Viele Diäten scheitern schon daran, dass die Menschen deutlich mehr Kalorien zu sich nehmen, als sie wahrhaben wollen. Denn bisher muss jede Nahrungsaufnahme dokumentiert und ausgewertet werden, um die tatsächliche Kalorienaufnahme zu ermitteln. Forscher der Tufts University in den Vereinigten Staaten könnten nun aber eine überraschende Lösung für das Problem gefunden haben: Sie entwickelten einen Mikrochip, der auf dem Zahn eines Menschen aufgebracht wird und dort dann erfasst, wie viel Zucker, Salz und Alkohol der Mensch zu sich nimmt. Dies ist aber nur der Anfang.

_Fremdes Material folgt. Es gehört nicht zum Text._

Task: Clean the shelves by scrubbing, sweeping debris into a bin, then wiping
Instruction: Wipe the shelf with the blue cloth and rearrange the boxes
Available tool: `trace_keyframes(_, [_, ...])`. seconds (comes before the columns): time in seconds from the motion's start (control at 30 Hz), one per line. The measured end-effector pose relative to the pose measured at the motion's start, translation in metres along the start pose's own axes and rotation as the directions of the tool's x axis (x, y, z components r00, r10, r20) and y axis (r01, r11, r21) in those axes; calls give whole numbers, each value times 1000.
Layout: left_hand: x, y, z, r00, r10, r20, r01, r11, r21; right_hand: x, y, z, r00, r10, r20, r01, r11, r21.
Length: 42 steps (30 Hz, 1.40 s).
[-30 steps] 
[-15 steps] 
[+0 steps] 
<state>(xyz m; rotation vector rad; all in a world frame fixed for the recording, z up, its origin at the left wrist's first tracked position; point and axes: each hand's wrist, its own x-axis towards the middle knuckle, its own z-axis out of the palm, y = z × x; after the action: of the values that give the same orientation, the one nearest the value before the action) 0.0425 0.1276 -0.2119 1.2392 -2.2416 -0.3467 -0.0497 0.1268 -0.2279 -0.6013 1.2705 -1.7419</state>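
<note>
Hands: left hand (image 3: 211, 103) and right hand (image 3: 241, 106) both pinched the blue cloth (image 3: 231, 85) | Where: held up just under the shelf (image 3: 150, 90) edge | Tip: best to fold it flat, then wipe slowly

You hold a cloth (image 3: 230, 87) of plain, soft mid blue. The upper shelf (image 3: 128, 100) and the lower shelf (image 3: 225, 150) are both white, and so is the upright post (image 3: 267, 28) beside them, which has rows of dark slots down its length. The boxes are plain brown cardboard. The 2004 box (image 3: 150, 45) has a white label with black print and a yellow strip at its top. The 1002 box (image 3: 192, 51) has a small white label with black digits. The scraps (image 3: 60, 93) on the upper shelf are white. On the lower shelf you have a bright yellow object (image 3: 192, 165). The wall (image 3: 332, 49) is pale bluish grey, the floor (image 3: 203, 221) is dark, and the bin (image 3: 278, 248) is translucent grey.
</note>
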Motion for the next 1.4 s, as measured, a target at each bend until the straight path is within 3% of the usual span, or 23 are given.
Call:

Denn theoretisch kann mit dieser Methode auch jeder andere beliebige Stoff erfasst werden. Prof. Fiorenzo Omenetto, einer der Co-Autoren des Papiers, erklärte dazu: „Wir sind lediglich durch unsere Kreativität beschränkt!“


Foto: SilkLab, Tufts University

Die Daten können von einer App erfasst und ausgewertet werden

Der Chip selbst ist quadratisch und besitzt eine Größe von lediglich zwei Millimetern. Innerhalb des äußeren Goldrahmens befindet sich eine Sensorschicht, die mit verschiedenen Chemikalien reagiert. Abgerufen werden die Ergebnisse dann mithilfe passiver Funktechnik. Dabei werden Radiowellen auf den Chip geleitet. Einige dieser Strahlen werden reflektiert, andere absorbiert, je nachdem, wie viel einer bestimmten Chemikalie aufgenommen wurde. Eine App kann daraus dann wiederum genaue Werte berechnen. Wer also in der Mittagspause schnell ein paar Süßigkeiten genascht hat, kann dies später nicht einfach unter den Tisch fallen lassen. Denn die Daten des Mikrochips sind unbestechlich.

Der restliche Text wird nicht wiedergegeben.